* [EXERCISE DESCRIPTION] Set down the whole listing below exactly. The pictures stay out.

* [STORED DATA]
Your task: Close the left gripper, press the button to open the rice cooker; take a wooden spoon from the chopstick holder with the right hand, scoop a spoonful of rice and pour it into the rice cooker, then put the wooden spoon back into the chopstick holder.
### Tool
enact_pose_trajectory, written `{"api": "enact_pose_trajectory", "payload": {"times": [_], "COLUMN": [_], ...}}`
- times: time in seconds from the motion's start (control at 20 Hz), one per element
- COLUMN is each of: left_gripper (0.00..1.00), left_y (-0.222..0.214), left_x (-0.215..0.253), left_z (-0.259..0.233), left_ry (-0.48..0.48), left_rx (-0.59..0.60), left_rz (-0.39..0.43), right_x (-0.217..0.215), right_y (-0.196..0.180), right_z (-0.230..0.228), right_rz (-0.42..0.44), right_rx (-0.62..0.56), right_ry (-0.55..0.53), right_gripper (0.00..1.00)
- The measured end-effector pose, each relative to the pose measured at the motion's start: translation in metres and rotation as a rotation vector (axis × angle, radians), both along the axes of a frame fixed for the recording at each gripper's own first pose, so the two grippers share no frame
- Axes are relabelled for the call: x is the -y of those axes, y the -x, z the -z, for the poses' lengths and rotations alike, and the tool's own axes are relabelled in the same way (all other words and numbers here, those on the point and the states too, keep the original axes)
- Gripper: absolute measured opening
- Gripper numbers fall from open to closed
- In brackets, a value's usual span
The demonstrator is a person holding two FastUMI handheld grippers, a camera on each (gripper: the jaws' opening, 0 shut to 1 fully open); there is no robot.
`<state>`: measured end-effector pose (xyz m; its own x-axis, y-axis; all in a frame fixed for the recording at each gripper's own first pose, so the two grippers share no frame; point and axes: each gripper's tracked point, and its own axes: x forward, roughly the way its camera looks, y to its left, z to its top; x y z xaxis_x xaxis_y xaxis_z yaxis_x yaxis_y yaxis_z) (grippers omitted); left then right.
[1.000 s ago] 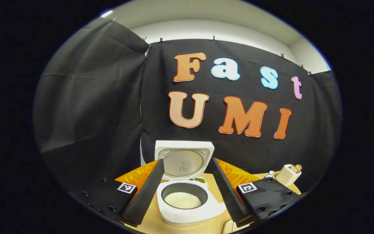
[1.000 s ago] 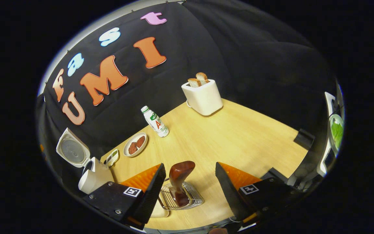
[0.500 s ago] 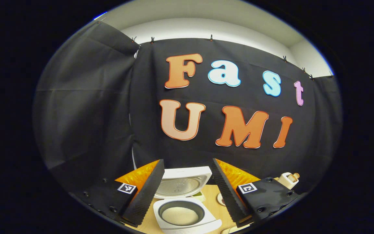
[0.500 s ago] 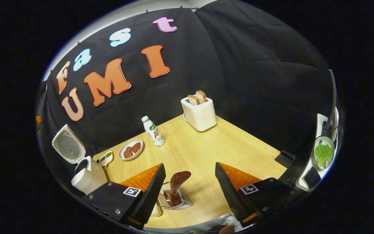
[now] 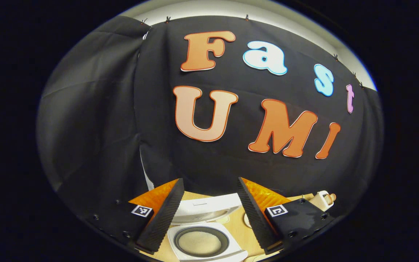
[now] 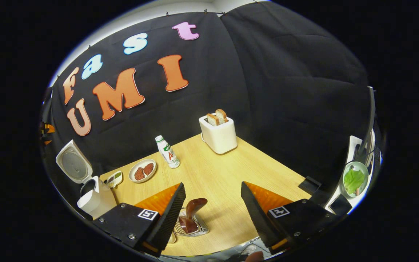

* [FINISHED TASK]
Your task: Close the left gripper, press the button to open the rice cooker; take a wooden spoon from the chopstick holder with the right hand, scoop a spoonful of rice and pour it into the rice cooker, then put the wooden spoon back into the chopstick holder.
### Tool
enact_pose_trajectory, written `{"api": "enact_pose_trajectory", "payload": {"times": [_], "COLUMN": [_], ...}}`
- times: time in seconds from the motion's start (control at 20 Hz), one per element
- COLUMN is each of: left_gripper (0.00..1.00), left_y (-0.222..0.214), left_x (-0.215..0.253), left_z (-0.259..0.233), left_ry (-0.48..0.48), left_rx (-0.59..0.60), left_rz (-0.39..0.43), right_x (-0.217..0.215), right_y (-0.196..0.180), right_z (-0.230..0.228), right_rz (-0.42..0.44), right_rx (-0.62..0.56), right_ry (-0.55..0.53), right_gripper (0.00..1.00)
- The measured end-effector pose, each relative to the pose measured at the motion's start: translation in metres and rotation as a rotation vector (axis × angle, radians), both along the axes of a frame fixed for the recording at each gripper's own first pose, so the two grippers share no frame
- Axes are relabelled for the call: x is the -y of those axes, y the -x, z the -z, for the poses' lengths and rotations alike, and the tool's own axes are relabelled in the same way (all other words and numbers here, those on the point and the states too, keep the original axes)
- Gripper: absolute measured opening
- Gripper numbers fall from open to closed
- In brackets, a value's usual span
The demonstrator is a person holding two FastUMI handheld grippers, a camera on each (gripper: the jaws' opening, 0 shut to 1 fully open); there is no robot.
`<state>`: measured end-effector pose (xyz m; its own x-axis, y-axis; all in a frame fixed for the recording at each gripper's own first pose, so the two grippers share no frame; point and axes: each gripper's tracked point, and its own axes: x forward, roughly the way its camera looks, y to its left, z to its top; x y z xaxis_x xaxis_y xaxis_z yaxis_x yaxis_y yaxis_z) (grippers omitted); left then right.
[1.000 s ago] 
[1.000 s ago] 
[0.500 s ago] 
[0.500 s ago] 
[now] 
[now] 

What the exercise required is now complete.